1. Think Generational Trends, Not Demographics

It can be tempting to make the swing to the opposite end of the spectrum and try to tailor your fundraising materials specifically to younger people, or try to speak specifically to identities and talking points that the younger cohort seems to espouse.

If you’re using trendy terms, speaking in a younger vernacular or trying to twist your mission to somehow fit into an unrelated social media fad to connect with this generation, it will not come across as being genuine or relatable. For example, using the ALS Association’s Ice Bucket Challenge and trying to associate your mission of environmental preservation with it will come across as caricature-ish to this cohort.

Instead, think about generation-wide trends and motivations, and look for opportunities for alignment with your organization’s mission. Chances are you’re already doing things that this cohort cares about and is eager to support. You just might not be making it clear to them how your mission connects with their priorities.

For instance, while the older cohorts tend to care more about institutions and giving as a tradition, younger cohorts want to see a direct connection between the values they care about, social responsibility and the tangible impact that their giving can have through your organization.

2. Reconsider Your Communication Strategy

The upcoming donor cohort grew up with very different communications technology, and, as such, has strong and defined preferences for how they like to be communicated with. The rise of robo-calls means that most people in this cohort don’t answer calls from unknown numbers, and prefer communicating via text or email.
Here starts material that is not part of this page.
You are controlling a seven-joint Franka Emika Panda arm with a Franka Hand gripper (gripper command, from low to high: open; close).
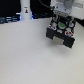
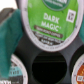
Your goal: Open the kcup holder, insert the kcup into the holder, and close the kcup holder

They are likely less responsive on their personal email than work email, and are generally active on social media.

Though it’s likely to be a different social media platform than the boomer cohort, which prefers Facebook. The younger cohort prefers more video-forward media, like Instagram and TikTok. They also respond less to direct mail, and especially to generalized asks.

So if your current communication strategy tends to be geared more toward the older cohort’s preferences of direct mail and voice calls as your primary means of outreach, now’s the time to start learning about effective email and social media marketing and using this approach for the younger cohort of givers.

3. Create Segmented, Responsive Outreach

Younger cohorts of givers grew up in an age of unprecedented marketing, and as such tend to be very media-savvy. Generic outreach is a great way to get marked as spam  — either mentally or literally in their inboxes. Instead, create a diverse outreach strategy that works across several different channels and speaks specifically to different segments of donors.

We now have access to data technology, like fundraising AI, that allows us to know more about potential donors than ever, so make use of it. Instead of throwing out a message to all of your donors and hoping it resonates with enough of them to make it worthwhile, segment your constituents and speak directly to the motivations and circumstances specific to each segment.

Even better, use the fast response times that digital outreach gives you to make your outreach strategy responsive. You no longer have to wait six months to see if a direct mailer hit the mark. Now you have almost instant access to response statistics with display, email and social media advertising, so use them.

And if you can do segmented, responsive outreach across a few different channels — for instance, backing up a social media message with an email campaign — you’ve got a strong strategy for ongoing giving.

Effective fundraising has always been about putting the right message in front of the right person at the right time, in the right way — and that’s not going to change.

But you will need to make sure that your organization is ready to work with this up and coming cohort of donors, while still connecting with your older constituents, or you run the risk of being left behind. Future-proofing your donor pool by speaking to this new generation according to their motivations and communication preferences with a high degree of specificity and responsiveness is going to be key for developing a donor pool that’s diverse enough to remain robust in the upcoming decades.